Let me give an example. Nearly three years ago, the space shuttle Columbia crashed, and Katie Couric on NBC’s Today show saluted the fallen heroes as follows: “They were an airborne United Nations—men, women, an African-American, an Indian woman, an Israeli….” By contrast, there’s a famous terror-supporting Islamist imam in Britain, Abu Hamza, who, when the shuttle crashed, claimed it was God’s punishment “because it carried Americans, an Israeli and a Hindu, a trinity of evil against Islam.” Say what you like about the old Islamofascist nutcake, but he was at least paying attention to the particulars of the situation, not just peddling, as Katie Couric did, vapid “multi-culti” bromides.

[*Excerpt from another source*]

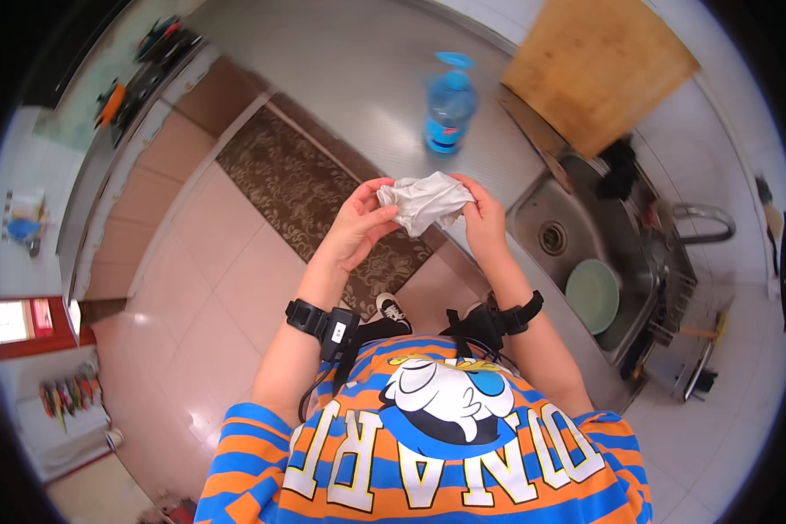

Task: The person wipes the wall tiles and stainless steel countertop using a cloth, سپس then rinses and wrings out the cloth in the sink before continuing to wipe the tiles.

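Observation:
A crumpled white cloth is stretched between my two hands, in front of the counter edge. My left hand pinches its left end, thumb on top. At the right end, my right hand grips it with the fingers partly hidden behind the fabric. Beyond the cloth, a blue pump bottle stands upright on the stainless steel counter, apart from both hands.
To the right, a steel sink holds a pale green bowl beneath a curved faucet. A wooden cutting board leans against the wall behind it. A patterned brown mat lies on the tiled floor.

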A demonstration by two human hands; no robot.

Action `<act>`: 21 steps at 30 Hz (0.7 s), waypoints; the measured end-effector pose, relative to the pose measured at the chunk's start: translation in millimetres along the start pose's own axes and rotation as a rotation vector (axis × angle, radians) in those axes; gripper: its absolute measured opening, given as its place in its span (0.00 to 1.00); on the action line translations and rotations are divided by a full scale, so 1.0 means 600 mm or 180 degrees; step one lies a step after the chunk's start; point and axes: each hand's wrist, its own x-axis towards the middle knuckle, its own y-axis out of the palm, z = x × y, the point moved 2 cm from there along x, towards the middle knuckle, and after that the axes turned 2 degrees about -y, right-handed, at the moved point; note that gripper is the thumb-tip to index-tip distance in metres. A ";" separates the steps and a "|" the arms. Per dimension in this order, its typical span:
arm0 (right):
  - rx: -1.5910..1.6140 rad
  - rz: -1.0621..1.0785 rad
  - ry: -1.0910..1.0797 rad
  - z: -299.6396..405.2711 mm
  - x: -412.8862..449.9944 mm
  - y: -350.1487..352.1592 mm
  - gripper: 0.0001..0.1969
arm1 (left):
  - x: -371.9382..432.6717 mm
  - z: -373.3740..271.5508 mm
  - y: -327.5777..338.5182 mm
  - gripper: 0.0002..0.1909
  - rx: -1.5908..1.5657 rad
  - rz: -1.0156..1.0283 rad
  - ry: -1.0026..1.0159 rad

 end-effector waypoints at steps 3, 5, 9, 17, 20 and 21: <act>0.0989 0.0050 0.0498 0.016 0.023 0.096 0.16 | -0.033 -0.041 -0.065 0.16 -0.0154 -0.0287 0.0354; 0.1066 0.0158 0.0776 0.041 0.035 0.155 0.14 | -0.054 -0.061 -0.110 0.12 -0.0095 -0.0636 0.0494; 0.1436 0.0361 0.0996 0.061 0.054 0.246 0.13 | -0.090 -0.100 -0.166 0.06 0.0564 -0.1454 0.0767; 0.2266 0.0831 0.1605 0.043 0.121 0.395 0.13 | -0.125 -0.157 -0.302 0.06 0.1012 -0.2304 0.1389; 0.2314 0.0706 0.1515 0.032 0.168 0.437 0.13 | -0.123 -0.189 -0.337 0.07 0.1217 -0.2818 0.1538; 0.2338 0.0751 0.1531 0.033 0.183 0.455 0.13 | -0.120 -0.205 -0.339 0.07 0.1354 -0.2963 0.1479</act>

Why couldn’t Katie have said the Columbia was an airborne America? After all, the “Indian woman,” Kalpana Chawla, was the American Dream writ large upon the stars: she emigrated to the U.S. in the 1980s and became an astronaut within a decade. What an incredible country. But somehow it wasn’t enough to see in the crew’s multiple ethnicities a stirring testament to the possibilities of her own land; instead, Katie upgraded them into an emblem of what seemed to her a far nobler ideal—the UN.

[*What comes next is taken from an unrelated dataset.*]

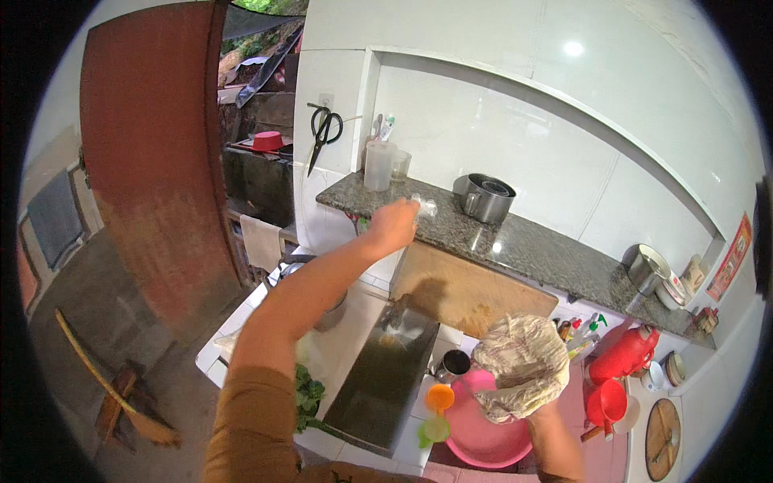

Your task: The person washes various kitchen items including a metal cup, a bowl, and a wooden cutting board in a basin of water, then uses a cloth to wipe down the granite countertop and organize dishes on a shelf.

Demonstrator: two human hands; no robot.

In the days before Miss Couric’s observation—this was in 2003, just before the Iraq war— there had been two notable news items about the United Nations: (1) The newly elected chair of the UN Human Rights Commission was Colonel Gaddafi’s Libya; and (2) it was announced that in May, the presidency of the UN Conference on Disarmament would pass to Saddam Hussein’s Iraq. But as Katie demonstrated, no matter what the UN actually is, the very initials evoke in her and many others some vague blurry memory of a long-ago UNESCO benefit with Danny Kaye or Audrey Hepburn surrounded by smiling children of many lands. There were many woozy Western leftists who felt—and still feel—that the theoretical idealism of Communism excused all its terrible failures in practice. The UN gets a similar pass, but from a far larger number of people. How else to explain all the polls in Europe, Australia, Canada and even America that show large numbers of people will only support war if it’s approved by the UN?

The Real UN

In fact, however, the UN is a shamefully squalid organization whose corruption is almost impossible to exaggerate. If you think—as the media and the left do in this country—that Iraq is a God-awful mess (which it’s not), then try being the Balkans or Sudan or even Cyprus or anywhere where the problem’s been left to the United Nations. If you don’t want to bulk up your pension by skimming the Oil-for-Food program, no need to worry. Whatever your bag, the UN can find somewhere that suits—in West Africa, it’s Sex-for-Food, with aid workers demanding sexual services from locals as young as four; in Cambodia, it’s drug dealing; in Kenya, it’s the refugee extortion racket; in the Balkans, sex slaves. On a UN peace mission, everyone gets his piece.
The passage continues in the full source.